What the exercise asks:
Every line in the listing below that holds the word "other" should be returned.

Start of Block

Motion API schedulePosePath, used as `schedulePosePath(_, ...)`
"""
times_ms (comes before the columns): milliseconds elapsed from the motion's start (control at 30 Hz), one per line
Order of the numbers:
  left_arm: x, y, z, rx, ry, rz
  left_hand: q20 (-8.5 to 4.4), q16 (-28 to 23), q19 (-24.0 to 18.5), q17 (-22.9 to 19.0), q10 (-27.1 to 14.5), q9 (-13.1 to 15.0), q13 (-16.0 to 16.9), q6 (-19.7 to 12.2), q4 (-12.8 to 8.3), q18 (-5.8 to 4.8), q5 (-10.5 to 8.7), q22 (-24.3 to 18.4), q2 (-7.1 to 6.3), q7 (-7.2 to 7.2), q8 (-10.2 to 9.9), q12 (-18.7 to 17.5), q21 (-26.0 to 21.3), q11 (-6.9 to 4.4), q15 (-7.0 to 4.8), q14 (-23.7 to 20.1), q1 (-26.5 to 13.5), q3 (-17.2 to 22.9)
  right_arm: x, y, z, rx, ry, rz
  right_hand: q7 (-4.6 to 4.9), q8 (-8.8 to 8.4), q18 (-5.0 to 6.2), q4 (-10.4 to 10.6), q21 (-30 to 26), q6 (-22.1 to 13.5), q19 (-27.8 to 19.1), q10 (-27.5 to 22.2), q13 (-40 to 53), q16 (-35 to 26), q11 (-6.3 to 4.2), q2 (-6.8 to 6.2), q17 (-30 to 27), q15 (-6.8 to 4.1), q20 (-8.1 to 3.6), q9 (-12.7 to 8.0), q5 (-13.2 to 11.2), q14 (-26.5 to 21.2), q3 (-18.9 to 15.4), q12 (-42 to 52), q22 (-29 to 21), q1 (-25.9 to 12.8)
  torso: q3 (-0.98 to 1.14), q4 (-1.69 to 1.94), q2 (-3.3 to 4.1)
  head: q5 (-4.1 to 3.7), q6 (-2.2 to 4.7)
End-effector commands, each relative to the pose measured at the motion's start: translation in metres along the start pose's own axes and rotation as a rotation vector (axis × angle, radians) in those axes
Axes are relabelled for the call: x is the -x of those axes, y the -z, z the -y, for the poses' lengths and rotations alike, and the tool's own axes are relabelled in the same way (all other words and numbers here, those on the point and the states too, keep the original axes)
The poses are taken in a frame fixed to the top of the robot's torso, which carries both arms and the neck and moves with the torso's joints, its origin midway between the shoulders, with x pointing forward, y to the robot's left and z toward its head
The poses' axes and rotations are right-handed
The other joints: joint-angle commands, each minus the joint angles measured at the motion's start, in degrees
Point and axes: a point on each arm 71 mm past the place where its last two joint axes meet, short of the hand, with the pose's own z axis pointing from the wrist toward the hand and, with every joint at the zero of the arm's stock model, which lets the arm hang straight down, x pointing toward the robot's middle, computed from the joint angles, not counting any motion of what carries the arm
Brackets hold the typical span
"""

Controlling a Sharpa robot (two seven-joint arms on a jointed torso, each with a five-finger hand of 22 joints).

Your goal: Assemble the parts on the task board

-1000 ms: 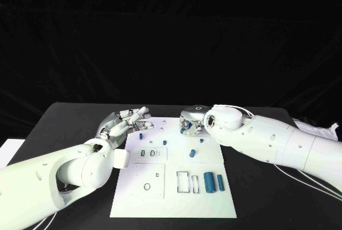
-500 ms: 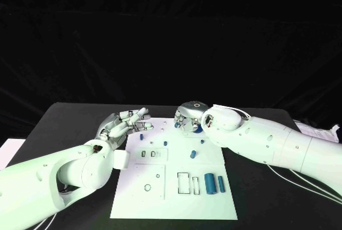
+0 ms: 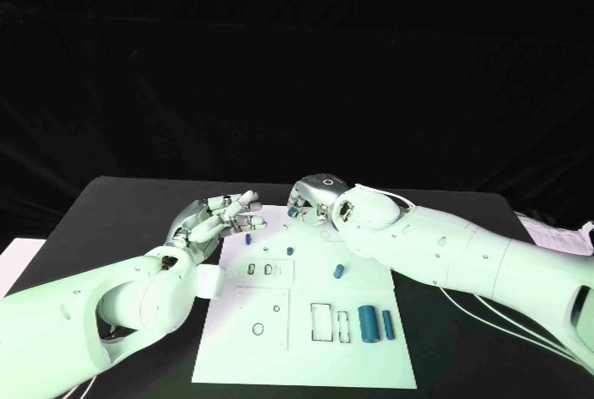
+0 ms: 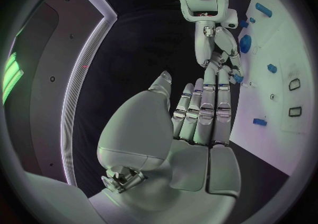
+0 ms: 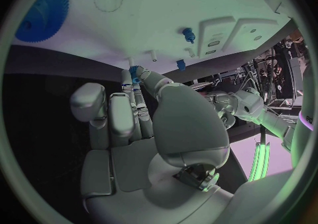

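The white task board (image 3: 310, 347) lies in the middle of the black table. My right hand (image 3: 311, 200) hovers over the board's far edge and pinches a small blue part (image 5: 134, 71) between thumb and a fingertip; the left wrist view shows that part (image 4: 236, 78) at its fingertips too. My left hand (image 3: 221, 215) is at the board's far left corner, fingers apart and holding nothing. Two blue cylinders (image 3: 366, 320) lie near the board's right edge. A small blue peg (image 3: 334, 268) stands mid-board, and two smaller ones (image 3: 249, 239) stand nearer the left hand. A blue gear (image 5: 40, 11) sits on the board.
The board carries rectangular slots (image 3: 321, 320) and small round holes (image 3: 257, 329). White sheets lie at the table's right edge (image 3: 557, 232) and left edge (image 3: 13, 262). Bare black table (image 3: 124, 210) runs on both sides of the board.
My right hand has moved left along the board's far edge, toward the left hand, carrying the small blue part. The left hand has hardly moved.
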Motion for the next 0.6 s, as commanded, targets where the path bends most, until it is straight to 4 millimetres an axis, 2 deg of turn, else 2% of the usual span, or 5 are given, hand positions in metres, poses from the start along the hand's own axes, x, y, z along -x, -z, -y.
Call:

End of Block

Task answer:
Axes are relabelled for the call: x is the -x of those axes, y the -z, z the -y, for the poses' lengths and rotations alike, and the tool's own axes are relabelled in the same way (all other words and numbers here, those on the point and the states too, keep the original axes)
The other joints: joint-angle commands, each minus the joint angles measured at the motion's start, in degrees

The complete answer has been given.